**What the task asks**. Every line below that includes the word "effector" needs to be copied.

(Beginning of Data)

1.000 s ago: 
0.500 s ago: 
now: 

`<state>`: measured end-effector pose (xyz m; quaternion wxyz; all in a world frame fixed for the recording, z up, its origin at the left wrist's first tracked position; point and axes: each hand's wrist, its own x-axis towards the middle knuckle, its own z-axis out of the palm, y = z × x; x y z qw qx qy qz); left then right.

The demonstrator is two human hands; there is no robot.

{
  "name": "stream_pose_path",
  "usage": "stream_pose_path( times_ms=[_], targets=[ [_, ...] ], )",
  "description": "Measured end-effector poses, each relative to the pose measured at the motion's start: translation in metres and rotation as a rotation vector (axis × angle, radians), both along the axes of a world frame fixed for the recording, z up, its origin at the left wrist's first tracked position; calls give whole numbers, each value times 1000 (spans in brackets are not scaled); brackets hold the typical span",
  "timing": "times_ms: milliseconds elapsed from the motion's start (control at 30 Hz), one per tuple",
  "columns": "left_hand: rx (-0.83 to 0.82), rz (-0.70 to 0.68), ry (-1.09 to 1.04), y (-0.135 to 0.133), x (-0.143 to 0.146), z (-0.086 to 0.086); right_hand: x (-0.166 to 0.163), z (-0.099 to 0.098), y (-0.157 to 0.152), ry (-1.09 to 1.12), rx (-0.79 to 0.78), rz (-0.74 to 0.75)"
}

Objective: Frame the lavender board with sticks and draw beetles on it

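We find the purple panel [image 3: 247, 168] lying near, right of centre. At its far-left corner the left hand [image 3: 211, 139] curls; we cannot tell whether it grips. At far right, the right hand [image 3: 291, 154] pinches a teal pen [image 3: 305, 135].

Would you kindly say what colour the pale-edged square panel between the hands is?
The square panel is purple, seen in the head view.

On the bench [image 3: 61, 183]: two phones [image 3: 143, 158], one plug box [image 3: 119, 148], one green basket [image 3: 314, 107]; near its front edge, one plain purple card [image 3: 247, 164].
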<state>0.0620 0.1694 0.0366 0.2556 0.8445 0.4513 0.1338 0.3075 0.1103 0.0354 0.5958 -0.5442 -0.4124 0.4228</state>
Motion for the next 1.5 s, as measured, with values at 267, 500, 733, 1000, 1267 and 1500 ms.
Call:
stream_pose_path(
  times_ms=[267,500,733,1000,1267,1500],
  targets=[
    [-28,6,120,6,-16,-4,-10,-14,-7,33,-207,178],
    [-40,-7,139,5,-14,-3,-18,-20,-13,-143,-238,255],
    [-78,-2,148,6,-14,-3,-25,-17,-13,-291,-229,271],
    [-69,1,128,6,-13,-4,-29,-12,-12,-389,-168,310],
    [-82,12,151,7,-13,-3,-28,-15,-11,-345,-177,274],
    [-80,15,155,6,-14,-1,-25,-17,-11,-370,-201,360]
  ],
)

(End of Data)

**Answer below**.
`<state>`: measured end-effector pose (xyz m; quaternion wxyz; all in a world frame fixed for the recording, z up, its origin at the left wrist's first tracked position; point and axes: each hand's wrist, its own x-axis towards the middle knuckle, its own z-axis out of the palm, y = z × x; x y z qw qx qy qz); left then right.
  "description": "Measured end-effector poses, each relative to the pose measured at the motion's start: translation in metres and rotation as a rotation vector (axis × angle, radians), both along the axes of a world frame fixed for the recording, z up, its origin at the left wrist's first tracked position; calls give whole numbers, each value times 1000 (spans in brackets are not scaled); brackets hold the typical span",

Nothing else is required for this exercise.